I need the number of lines in the data that include "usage"; reply with that number alone.
=== Section Start ===
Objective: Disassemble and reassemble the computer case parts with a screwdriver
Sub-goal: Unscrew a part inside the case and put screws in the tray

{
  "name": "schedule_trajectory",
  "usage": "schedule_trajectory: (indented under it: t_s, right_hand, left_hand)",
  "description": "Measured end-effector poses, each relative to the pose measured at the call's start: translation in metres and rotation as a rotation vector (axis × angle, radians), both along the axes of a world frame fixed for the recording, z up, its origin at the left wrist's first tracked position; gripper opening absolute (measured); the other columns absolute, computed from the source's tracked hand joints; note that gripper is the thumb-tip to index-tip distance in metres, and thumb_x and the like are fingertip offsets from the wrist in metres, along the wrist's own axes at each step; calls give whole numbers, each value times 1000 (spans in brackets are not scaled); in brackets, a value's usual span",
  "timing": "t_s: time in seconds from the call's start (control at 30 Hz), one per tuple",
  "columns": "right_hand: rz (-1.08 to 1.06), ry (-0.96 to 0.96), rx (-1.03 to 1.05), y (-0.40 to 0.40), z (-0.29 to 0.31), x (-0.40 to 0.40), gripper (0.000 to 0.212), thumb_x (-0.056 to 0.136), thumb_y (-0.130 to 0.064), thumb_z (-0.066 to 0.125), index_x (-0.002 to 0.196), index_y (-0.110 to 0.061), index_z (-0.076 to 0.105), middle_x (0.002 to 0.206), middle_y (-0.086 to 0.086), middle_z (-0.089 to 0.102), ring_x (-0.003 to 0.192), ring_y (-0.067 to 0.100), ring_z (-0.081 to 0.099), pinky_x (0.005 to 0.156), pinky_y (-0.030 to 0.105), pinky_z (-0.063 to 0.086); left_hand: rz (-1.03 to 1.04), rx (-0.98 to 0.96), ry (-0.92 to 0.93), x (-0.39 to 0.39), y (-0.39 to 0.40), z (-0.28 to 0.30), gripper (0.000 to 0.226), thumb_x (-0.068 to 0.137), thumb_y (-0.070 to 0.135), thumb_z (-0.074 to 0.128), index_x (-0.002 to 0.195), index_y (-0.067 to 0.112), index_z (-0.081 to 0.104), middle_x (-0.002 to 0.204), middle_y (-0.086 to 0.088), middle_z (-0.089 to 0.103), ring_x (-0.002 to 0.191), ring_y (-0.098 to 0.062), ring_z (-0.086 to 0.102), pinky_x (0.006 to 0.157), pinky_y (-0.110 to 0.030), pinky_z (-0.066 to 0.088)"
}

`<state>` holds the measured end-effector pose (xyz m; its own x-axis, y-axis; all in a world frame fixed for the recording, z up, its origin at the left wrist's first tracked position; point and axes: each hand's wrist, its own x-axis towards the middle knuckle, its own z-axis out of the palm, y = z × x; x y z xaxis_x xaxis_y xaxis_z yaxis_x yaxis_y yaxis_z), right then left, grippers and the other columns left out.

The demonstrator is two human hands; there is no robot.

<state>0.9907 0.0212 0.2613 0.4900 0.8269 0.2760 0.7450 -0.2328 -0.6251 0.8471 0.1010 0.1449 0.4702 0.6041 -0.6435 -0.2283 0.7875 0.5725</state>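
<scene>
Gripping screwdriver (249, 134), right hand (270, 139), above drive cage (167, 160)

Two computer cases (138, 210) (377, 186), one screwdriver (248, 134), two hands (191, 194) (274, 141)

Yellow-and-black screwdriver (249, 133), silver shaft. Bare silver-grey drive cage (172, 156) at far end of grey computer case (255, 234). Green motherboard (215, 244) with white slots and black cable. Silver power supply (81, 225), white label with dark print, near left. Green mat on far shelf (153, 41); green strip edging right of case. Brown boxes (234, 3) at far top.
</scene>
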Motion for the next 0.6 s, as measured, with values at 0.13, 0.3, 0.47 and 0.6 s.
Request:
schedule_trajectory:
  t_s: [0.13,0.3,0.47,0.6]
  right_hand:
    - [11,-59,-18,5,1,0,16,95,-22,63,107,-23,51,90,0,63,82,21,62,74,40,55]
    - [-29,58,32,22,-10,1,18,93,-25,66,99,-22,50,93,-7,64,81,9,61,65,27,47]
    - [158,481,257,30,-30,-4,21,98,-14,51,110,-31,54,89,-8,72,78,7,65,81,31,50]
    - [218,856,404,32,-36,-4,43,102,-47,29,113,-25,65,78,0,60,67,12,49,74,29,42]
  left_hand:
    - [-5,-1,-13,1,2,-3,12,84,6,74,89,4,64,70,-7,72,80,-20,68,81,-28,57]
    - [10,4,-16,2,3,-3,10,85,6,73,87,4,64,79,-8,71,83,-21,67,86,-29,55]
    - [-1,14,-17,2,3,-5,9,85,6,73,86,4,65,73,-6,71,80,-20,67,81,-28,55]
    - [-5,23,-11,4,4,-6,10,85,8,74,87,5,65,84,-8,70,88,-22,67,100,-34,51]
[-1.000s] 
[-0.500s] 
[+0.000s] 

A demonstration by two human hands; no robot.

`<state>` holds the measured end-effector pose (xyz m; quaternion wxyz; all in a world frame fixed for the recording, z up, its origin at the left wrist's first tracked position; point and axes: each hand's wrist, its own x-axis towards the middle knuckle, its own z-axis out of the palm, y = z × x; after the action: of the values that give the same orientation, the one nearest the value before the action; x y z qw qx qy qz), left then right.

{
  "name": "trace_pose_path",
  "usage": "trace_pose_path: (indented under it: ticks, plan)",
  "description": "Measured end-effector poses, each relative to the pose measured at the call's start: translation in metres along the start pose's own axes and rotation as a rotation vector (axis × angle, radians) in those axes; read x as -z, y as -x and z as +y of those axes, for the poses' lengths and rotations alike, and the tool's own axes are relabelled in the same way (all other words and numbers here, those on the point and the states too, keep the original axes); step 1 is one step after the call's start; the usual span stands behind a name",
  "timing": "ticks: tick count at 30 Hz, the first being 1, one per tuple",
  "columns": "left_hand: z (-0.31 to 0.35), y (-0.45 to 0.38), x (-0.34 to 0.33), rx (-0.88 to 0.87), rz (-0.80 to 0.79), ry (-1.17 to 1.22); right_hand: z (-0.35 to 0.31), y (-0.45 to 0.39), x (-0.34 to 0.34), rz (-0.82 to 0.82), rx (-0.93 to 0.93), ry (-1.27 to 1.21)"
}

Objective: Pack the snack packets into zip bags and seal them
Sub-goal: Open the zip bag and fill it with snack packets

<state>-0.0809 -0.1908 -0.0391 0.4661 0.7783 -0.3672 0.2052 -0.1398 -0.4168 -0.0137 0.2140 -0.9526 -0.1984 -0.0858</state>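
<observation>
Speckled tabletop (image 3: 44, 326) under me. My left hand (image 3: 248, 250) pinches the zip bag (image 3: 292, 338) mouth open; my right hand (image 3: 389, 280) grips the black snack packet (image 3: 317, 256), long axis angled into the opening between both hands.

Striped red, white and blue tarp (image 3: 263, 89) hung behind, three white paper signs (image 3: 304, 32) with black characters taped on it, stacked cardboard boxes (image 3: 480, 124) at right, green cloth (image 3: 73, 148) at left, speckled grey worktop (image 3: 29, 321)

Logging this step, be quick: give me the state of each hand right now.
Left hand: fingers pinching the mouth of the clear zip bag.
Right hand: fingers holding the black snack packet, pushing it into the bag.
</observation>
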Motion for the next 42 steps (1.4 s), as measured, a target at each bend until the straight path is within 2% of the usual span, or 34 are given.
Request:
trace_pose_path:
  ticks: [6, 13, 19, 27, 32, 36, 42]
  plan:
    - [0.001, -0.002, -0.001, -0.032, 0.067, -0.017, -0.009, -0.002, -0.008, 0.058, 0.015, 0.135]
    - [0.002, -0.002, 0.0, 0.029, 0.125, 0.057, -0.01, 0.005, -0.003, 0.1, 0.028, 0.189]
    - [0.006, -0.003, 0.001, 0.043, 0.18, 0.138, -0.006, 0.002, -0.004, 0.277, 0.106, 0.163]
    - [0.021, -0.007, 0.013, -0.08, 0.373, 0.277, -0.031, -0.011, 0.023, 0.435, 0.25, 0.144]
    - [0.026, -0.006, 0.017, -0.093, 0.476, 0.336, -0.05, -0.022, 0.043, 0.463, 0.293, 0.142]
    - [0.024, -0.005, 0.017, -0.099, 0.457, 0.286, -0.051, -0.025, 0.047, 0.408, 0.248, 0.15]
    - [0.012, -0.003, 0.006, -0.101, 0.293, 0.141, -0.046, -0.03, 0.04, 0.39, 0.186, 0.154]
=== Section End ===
§ **Answer below**
2